Actually, this patch would be better. All return values of these
notify function are ignored, so we can turned it into void.
diff --git a/include/net/netfilter/nf_tables.h b/include/net/netfilter/nf_tables.h
index ac84686aaafb..2aa8a9d80fbe 100644
--- a/include/net/netfilter/nf_tables.h
+++ b/include/net/netfilter/nf_tables.h
@@ -988,9 +988,9 @@ struct nft_object *nf_tables_obj_lookup(const struct nft_table *table,
const struct nlattr *nla, u32 objtype,
u8 genmask);
-int nft_obj_notify(struct net *net, struct nft_table *table,
- struct nft_object *obj, u32 portid, u32 seq,
- int event, int family, int report, gfp_t gfp);
+void nft_obj_notify(struct net *net, struct nft_table *table,
+ struct nft_object *obj, u32 portid, u32 seq,
+ int event, int family, int report, gfp_t gfp);
/**
* struct nft_object_type - stateful object type
diff --git a/net/netfilter/nf_tables_api.c b/net/netfilter/nf_tables_api.c
index ff7304ae58ac..dcd59b8518af 100644
--- a/net/netfilter/nf_tables_api.c
+++ b/net/netfilter/nf_tables_api.c
@@ -461,16 +461,15 @@ static int nf_tables_fill_table_info(struct sk_buff *skb, struct net *net,
return -1;
}
-static int nf_tables_table_notify(const struct nft_ctx *ctx, int event)

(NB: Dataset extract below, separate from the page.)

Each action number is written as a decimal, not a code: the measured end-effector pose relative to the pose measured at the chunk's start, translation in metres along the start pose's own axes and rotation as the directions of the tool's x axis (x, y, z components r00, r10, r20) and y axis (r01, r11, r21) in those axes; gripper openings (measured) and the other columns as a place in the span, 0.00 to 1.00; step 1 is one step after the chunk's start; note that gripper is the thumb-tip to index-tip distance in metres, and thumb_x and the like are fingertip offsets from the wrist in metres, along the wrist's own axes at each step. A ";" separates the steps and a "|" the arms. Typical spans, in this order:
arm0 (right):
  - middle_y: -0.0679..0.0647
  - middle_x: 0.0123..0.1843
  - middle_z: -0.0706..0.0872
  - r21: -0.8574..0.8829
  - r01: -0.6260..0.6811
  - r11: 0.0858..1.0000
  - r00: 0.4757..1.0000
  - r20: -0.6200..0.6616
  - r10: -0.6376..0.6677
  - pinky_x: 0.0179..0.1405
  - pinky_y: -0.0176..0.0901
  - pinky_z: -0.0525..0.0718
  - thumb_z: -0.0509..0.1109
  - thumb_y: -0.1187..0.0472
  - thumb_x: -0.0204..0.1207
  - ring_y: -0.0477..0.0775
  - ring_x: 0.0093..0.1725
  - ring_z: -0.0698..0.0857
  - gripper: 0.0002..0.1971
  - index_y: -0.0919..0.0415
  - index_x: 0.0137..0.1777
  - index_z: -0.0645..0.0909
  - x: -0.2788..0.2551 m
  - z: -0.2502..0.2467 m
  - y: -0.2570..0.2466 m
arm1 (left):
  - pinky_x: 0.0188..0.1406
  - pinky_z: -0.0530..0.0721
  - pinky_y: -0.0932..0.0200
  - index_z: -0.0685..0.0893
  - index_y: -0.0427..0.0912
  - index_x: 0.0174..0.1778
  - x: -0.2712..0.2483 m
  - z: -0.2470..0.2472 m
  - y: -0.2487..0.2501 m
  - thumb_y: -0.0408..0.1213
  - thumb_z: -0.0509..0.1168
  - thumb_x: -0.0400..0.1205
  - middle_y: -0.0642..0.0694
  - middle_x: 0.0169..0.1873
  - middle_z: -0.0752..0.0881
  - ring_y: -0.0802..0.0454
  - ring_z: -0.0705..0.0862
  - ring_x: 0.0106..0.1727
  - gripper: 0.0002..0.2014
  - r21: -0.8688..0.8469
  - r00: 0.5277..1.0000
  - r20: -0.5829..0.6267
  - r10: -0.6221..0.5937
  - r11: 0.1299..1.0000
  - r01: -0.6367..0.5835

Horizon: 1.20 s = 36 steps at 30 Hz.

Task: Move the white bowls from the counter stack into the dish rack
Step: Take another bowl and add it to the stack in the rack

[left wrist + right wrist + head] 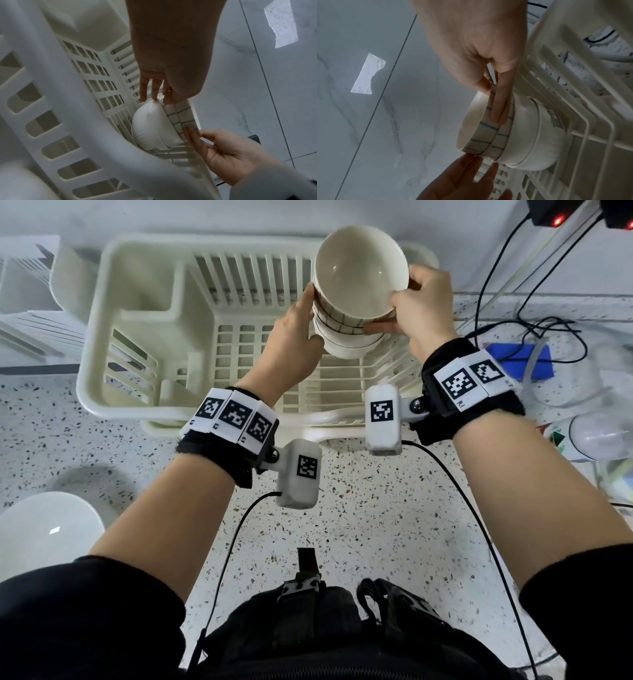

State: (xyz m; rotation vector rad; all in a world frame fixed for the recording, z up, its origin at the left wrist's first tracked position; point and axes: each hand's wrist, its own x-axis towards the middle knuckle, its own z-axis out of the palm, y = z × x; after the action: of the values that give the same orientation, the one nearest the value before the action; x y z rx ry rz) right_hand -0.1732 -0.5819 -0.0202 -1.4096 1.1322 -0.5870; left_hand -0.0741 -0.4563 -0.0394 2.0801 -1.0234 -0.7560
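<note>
A tilted stack of white bowls [359, 278] [154, 128] [522, 142] is held inside the right end of the cream plastic dish rack [137, 313] [68, 121] [573, 67]. The upper two bowls carry thin blue grid lines and the lower ones are plain. The lowest bowl is down at the rack's ribs; I cannot tell whether it rests on them. My left hand [306, 316] [163, 83] [467, 175] presses straight fingers against the stack's left side. My right hand [399, 309] [223, 148] [489, 75] pinches the top rim, thumb inside and fingers outside.
Another white bowl [44, 529] sits on the speckled counter [359, 508] at the lower left. Black cables [534, 330], a blue object [520, 361] and clear plastic containers [599, 436] crowd the right side. White slatted trays [34, 302] lie left of the rack. A wall stands close behind.
</note>
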 end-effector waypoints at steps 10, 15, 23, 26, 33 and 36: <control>0.59 0.56 0.77 -0.030 -0.039 0.999 0.999 -0.002 0.039 0.28 0.49 0.92 0.55 0.79 0.74 0.62 0.45 0.86 0.17 0.71 0.58 0.80 0.006 0.004 0.000 | 0.72 0.75 0.45 0.57 0.42 0.79 0.004 -0.003 0.000 0.23 0.55 0.71 0.43 0.76 0.71 0.45 0.69 0.76 0.37 -0.026 1.000 0.002 -0.003 1.000 0.003; 0.59 0.50 0.78 -0.075 -0.033 0.997 0.999 -0.032 0.031 0.32 0.58 0.93 0.54 0.79 0.73 0.71 0.52 0.85 0.17 0.81 0.58 0.78 0.006 0.003 -0.001 | 0.67 0.75 0.56 0.64 0.41 0.75 0.004 -0.003 0.004 0.23 0.54 0.69 0.45 0.69 0.78 0.50 0.72 0.73 0.34 -0.081 1.000 -0.023 -0.010 0.997 0.008; 0.52 0.37 0.75 -0.140 0.002 0.990 1.000 -0.019 -0.004 0.32 0.55 0.93 0.54 0.79 0.71 0.59 0.36 0.86 0.16 0.85 0.54 0.78 0.004 0.002 -0.007 | 0.53 0.81 0.43 0.63 0.41 0.75 -0.001 -0.004 0.014 0.25 0.53 0.66 0.44 0.67 0.79 0.40 0.80 0.53 0.36 -0.101 1.000 0.007 0.000 0.995 0.000; 0.54 0.39 0.77 -0.158 0.008 0.987 1.000 -0.020 -0.012 0.32 0.55 0.93 0.55 0.79 0.71 0.60 0.37 0.87 0.16 0.82 0.54 0.80 0.002 0.003 -0.006 | 0.49 0.80 0.45 0.59 0.42 0.77 -0.002 -0.004 0.016 0.23 0.54 0.69 0.43 0.70 0.76 0.47 0.77 0.36 0.36 -0.095 0.999 0.042 -0.018 0.995 0.022; 0.54 0.34 0.76 -0.240 0.009 0.971 0.998 -0.050 -0.022 0.44 0.69 0.90 0.61 0.63 0.64 0.56 0.36 0.79 0.09 0.69 0.38 0.77 -0.001 -0.002 0.000 | 0.66 0.77 0.39 0.49 0.40 0.80 -0.014 -0.008 0.023 0.23 0.53 0.72 0.42 0.78 0.66 0.24 0.71 0.68 0.38 0.015 0.993 0.096 -0.073 0.997 0.072; 0.53 0.28 0.71 -0.228 0.008 0.974 0.999 -0.040 -0.018 0.45 0.71 0.89 0.63 0.59 0.64 0.59 0.33 0.76 0.06 0.63 0.33 0.72 -0.009 -0.006 0.008 | 0.69 0.75 0.42 0.47 0.38 0.80 -0.027 -0.012 0.027 0.23 0.53 0.75 0.37 0.79 0.63 0.32 0.72 0.71 0.37 0.040 0.995 0.050 -0.081 0.996 0.079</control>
State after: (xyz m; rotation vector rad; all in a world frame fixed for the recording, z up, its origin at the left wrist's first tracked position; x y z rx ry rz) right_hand -0.1844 -0.5757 -0.0246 -1.6079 1.2554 -0.5097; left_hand -0.0910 -0.4428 -0.0060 2.1550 -0.9937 -0.8409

+static void nf_tables_table_notify(const struct nft_ctx *ctx, int event)
{
struct sk_buff *skb;
int err;
if (!ctx->report &&
!nfnetlink_has_listeners(ctx->net, NFNLGRP_NFTABLES))
- return 0;
+ return;
- err = -ENOBUFS;
skb = nlmsg_new(NLMSG_GOODSIZE, GFP_KERNEL);
if (skb == NULL)
goto err;
@@ -484,12 +483,12 @@ static int nf_tables_table_notify(const struct nft_ctx *ctx, int event)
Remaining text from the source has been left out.